▶ _What to do_
Return, exactly and with nothing added, the line with "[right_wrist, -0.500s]" together with all lines after it through the end of the data below. No pictures belong in the copy.

* * * * * * * * *

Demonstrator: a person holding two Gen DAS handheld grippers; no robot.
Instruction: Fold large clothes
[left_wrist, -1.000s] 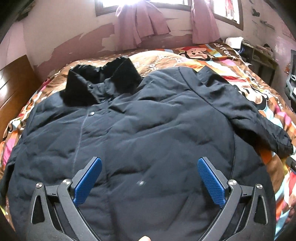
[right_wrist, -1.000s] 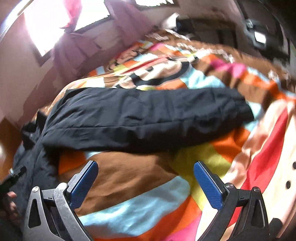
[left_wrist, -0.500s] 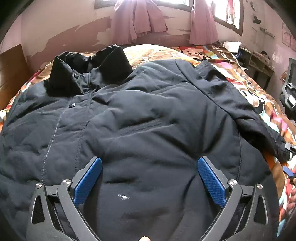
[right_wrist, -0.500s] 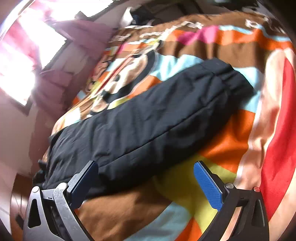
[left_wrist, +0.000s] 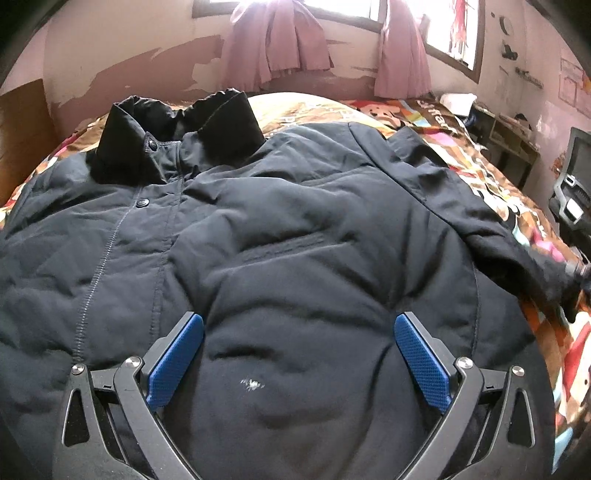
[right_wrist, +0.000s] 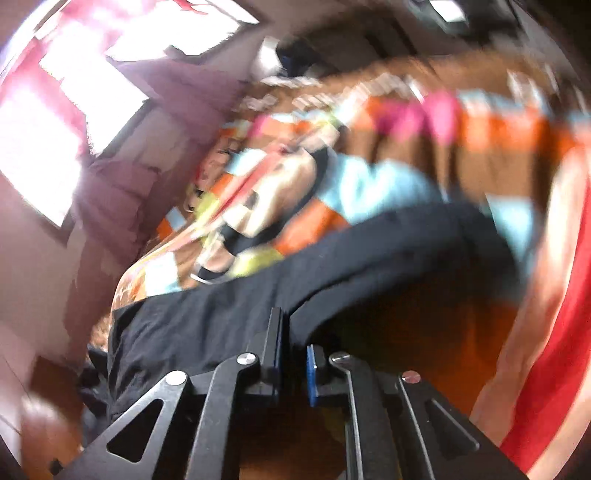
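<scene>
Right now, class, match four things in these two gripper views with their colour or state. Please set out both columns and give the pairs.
Things:
1. jacket
2. curtains
3. left gripper
4. right gripper

Colour or state:
A. jaws closed on the sleeve
B. pink
C. jaws wide apart, nothing gripped
D. dark navy, spread on the bed

Pairs: 1-D, 2-B, 3-C, 4-A
</scene>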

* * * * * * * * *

▶ _Response to this exercise_
[right_wrist, -0.500s] 
[left_wrist, +0.000s] 
[right_wrist, +0.000s] 
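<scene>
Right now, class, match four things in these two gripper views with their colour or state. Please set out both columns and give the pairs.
Things:
1. jacket
2. curtains
3. left gripper
4. right gripper

Colour or state:
A. jaws closed on the sleeve
B. pink
C. jaws wide apart, nothing gripped
D. dark navy, spread on the bed

Pairs: 1-D, 2-B, 3-C, 4-A
</scene>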

This answer requires no additional content.